Lines below that include "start" are the answer; copy each one.
[[ Material provided, beginning ]]
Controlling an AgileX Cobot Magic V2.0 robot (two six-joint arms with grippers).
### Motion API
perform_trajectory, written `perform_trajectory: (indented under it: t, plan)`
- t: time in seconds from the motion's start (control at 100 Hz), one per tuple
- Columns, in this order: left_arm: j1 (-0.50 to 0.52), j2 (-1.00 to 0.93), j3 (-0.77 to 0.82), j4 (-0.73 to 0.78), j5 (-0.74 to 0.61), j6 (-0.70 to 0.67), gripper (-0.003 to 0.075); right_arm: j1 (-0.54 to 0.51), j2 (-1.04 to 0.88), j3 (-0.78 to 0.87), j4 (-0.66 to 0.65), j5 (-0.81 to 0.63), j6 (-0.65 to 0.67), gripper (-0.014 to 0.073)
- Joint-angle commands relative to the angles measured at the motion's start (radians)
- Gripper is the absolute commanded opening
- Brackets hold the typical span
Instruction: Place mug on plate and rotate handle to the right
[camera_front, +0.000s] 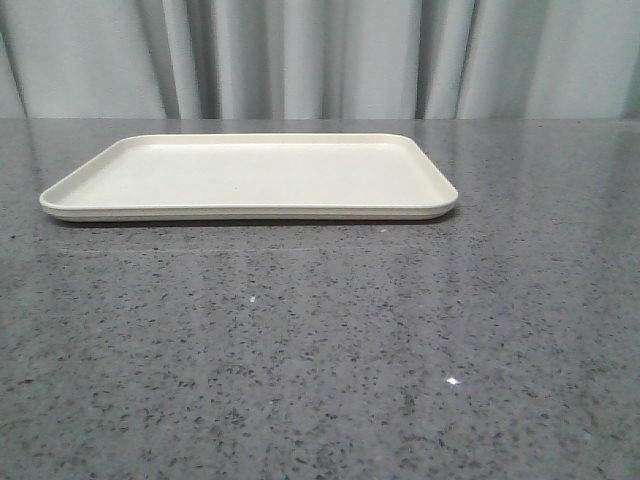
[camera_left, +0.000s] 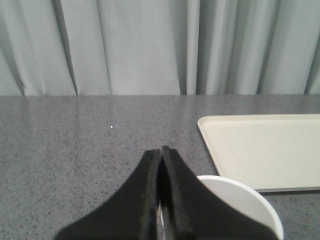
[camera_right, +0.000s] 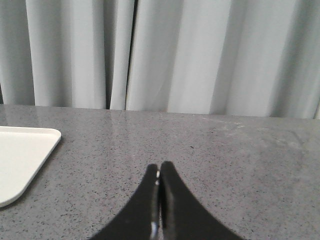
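The cream plate (camera_front: 250, 178) lies flat at the back middle of the table in the front view, with nothing on it. That view shows neither the mug nor any gripper. In the left wrist view, part of the mug's (camera_left: 246, 201) white round rim shows just past my left gripper's (camera_left: 161, 150) right finger, on the table short of the plate's (camera_left: 260, 150) near edge. My left gripper is shut, its pads pressed together. The handle is hidden. My right gripper (camera_right: 159, 165) is shut with nothing in it, over bare table to the right of the plate's corner (camera_right: 20, 155).
A grey speckled stone tabletop (camera_front: 320, 360) spreads in front of the plate. A pale grey curtain (camera_front: 320, 55) hangs along the table's far edge.
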Motion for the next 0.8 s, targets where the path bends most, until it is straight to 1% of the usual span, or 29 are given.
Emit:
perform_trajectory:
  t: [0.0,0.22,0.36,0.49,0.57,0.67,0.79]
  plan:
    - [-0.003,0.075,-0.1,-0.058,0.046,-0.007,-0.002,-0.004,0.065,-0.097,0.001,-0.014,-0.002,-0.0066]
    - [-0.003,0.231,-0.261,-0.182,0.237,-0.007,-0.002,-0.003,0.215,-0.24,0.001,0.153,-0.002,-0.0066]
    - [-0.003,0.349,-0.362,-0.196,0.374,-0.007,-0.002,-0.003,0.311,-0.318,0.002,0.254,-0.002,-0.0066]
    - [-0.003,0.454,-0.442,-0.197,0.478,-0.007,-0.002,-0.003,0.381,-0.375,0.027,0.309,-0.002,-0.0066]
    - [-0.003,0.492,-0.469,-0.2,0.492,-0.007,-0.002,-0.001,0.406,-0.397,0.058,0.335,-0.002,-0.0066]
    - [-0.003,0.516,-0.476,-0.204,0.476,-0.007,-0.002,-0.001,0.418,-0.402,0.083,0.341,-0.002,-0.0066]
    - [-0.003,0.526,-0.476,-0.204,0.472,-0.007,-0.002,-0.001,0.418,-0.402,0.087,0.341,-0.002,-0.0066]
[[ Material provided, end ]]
§ Response for this exercise:
- t: time in seconds from the motion's start (control at 100 Hz), one per tuple
- Joint-angle commands relative to the angles measured at the motion's start (radians)

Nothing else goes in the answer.